▶ [Exercise] Word for word, please copy the listing below, with its pictures left out.

%%

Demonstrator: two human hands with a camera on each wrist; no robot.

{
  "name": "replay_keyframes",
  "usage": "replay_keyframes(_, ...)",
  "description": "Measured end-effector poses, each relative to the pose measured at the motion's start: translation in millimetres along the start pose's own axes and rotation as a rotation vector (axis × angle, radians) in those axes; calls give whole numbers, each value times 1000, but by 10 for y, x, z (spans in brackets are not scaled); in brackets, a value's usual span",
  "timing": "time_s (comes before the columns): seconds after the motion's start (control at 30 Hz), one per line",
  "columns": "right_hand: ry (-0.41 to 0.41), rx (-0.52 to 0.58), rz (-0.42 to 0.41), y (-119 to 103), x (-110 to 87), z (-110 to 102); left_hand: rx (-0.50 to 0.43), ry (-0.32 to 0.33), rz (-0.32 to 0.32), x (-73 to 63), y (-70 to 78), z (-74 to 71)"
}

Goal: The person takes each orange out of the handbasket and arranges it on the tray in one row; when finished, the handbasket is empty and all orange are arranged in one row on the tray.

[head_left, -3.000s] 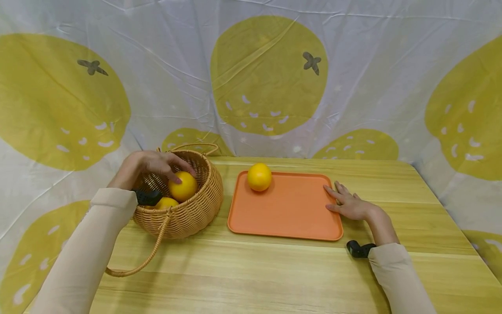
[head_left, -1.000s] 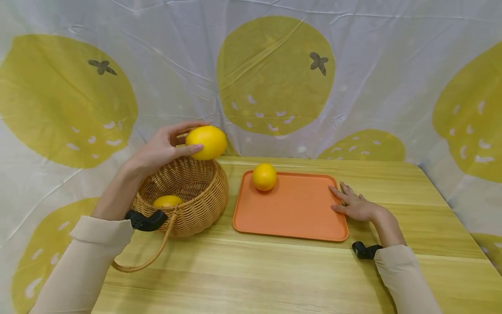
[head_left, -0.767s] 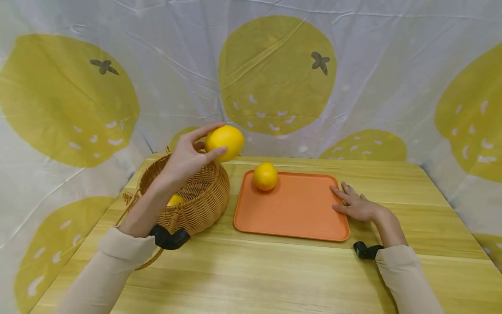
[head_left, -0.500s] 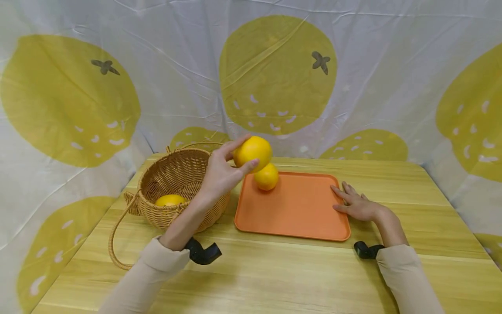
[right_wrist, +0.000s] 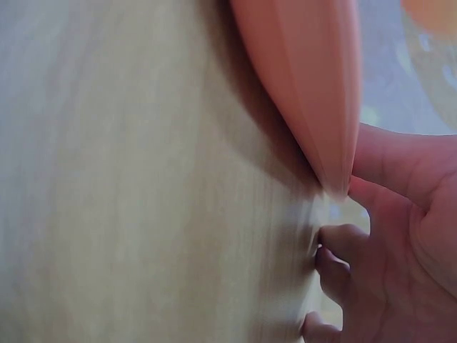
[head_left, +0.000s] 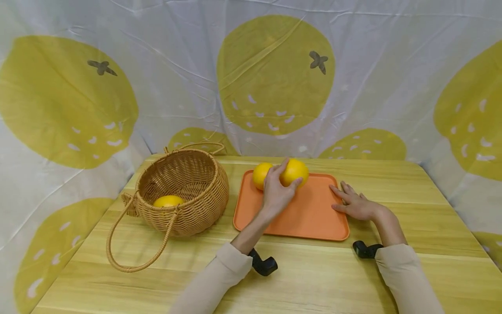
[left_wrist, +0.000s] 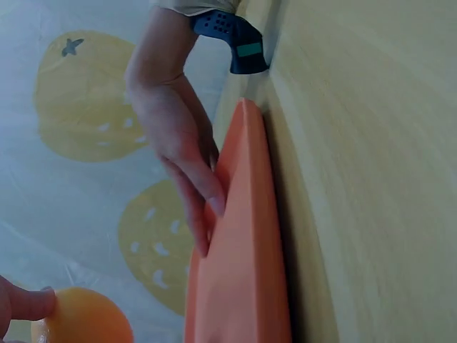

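Observation:
My left hand (head_left: pixel 277 189) grips an orange (head_left: pixel 295 172), yellow-skinned and glossy, between thumb and fingers over the back middle of the coral tray (head_left: pixel 313 226). The left wrist view catches the thumb on this orange (left_wrist: pixel 86 318) at the lower left. A second orange (head_left: pixel 260 175) sits at the tray's back left, partly covered by the left hand. My right hand (head_left: pixel 354 205) rests at the tray's right edge, fingers spread, thumb and forefinger over the rim. In the right wrist view the other fingers of the right hand (right_wrist: pixel 400 236) touch the table beside the tray (right_wrist: pixel 307 86).
A wicker basket (head_left: pixel 204 209) stands left of the tray, with another orange (head_left: pixel 168 201) inside. Its front handle (head_left: pixel 135 268) hangs down towards the table (head_left: pixel 313 279). A fruit-printed cloth (head_left: pixel 361 78) hangs behind and at both sides.
My left hand has lifted an orange out of the basket and carried it right, past the orange on the tray, then lower over the tray. The right hand stays at the tray's edge.

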State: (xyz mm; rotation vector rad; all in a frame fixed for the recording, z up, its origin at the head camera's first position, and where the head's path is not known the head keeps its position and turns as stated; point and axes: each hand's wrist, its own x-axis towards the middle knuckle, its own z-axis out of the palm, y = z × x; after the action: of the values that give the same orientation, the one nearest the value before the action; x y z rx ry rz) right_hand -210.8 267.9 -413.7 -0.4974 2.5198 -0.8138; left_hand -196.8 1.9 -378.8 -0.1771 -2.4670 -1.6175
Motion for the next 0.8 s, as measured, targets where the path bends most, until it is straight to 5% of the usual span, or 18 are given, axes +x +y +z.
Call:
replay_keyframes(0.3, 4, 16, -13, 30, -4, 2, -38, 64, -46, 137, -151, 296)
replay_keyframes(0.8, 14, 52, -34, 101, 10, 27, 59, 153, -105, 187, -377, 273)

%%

▶ [Solution for this problem]
Demonstrator: two human hands with a camera on each wrist; no robot.

{
  "name": "replay_keyframes",
  "usage": "replay_keyframes(_, ...)",
  "description": "Measured end-effector poses, each relative to the pose measured at the motion's start: translation in millimetres along the start pose's own axes and rotation as a rotation vector (axis × angle, radians) in those axes; calls give whole numbers, each value times 1000, but by 10 for y, x, z (spans in brackets are not scaled); in brackets, a value's usual span",
  "timing": "time_s (comes before the columns): seconds after the motion's start (control at 30 Hz), one per line",
  "columns": "right_hand: ry (-0.41 to 0.41), rx (-0.52 to 0.58), rz (-0.42 to 0.41), y (-119 to 103), x (-110 to 87), z (-110 to 102); left_hand: rx (-0.50 to 0.43), ry (-0.32 to 0.33), rz (-0.32 to 0.32), x (-73 to 63), y (-70 to 78), z (-74 to 71)"
}

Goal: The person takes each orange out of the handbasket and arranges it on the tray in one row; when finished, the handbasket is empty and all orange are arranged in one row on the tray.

[head_left, -3.000s] 
[head_left, -1.000s] 
[head_left, -0.767s] 
[head_left, -0.500s] 
[right_wrist, +0.000s] 
[head_left, +0.000s] 
[left_wrist, +0.000s] 

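Observation:
My left hand (head_left: pixel 277 189) grips an orange (head_left: pixel 295 172), yellow-skinned and glossy, between thumb and fingers over the back middle of the coral tray (head_left: pixel 313 226). The left wrist view catches the thumb on this orange (left_wrist: pixel 86 318) at the lower left. A second orange (head_left: pixel 260 175) sits at the tray's back left, partly covered by the left hand. My right hand (head_left: pixel 354 205) rests at the tray's right edge, fingers spread, thumb and forefinger over the rim. In the right wrist view the other fingers of the right hand (right_wrist: pixel 400 236) touch the table beside the tray (right_wrist: pixel 307 86).
A wicker basket (head_left: pixel 204 209) stands left of the tray, with another orange (head_left: pixel 168 201) inside. Its front handle (head_left: pixel 135 268) hangs down towards the table (head_left: pixel 313 279). A fruit-printed cloth (head_left: pixel 361 78) hangs behind and at both sides.
My left hand has lifted an orange out of the basket and carried it right, past the orange on the tray, then lower over the tray. The right hand stays at the tray's edge.
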
State: (xyz mm; rotation vector rad; all in a frame fixed for the recording, z up, its origin at the head camera's first position, and where the head's path is not known the head keeps its position and turns as stated; point and axes: each hand's wrist, its own x-axis towards the middle knuckle, its own z-axis out of the palm, y = z × x; after the action: of the values that give the same orientation, the one nearest the value before the action; x y z rx ry rz) right_hand -210.8 267.9 -413.7 -0.4974 2.5198 -0.8138; left_hand -196.8 1.9 -378.8 -0.1771 -2.4670 -1.6175
Motion for the next 0.8 s, as measured, targets where the path bends most, until it is straight to 5% of the usual span, or 18 are given, axes +x +y +z.
Call:
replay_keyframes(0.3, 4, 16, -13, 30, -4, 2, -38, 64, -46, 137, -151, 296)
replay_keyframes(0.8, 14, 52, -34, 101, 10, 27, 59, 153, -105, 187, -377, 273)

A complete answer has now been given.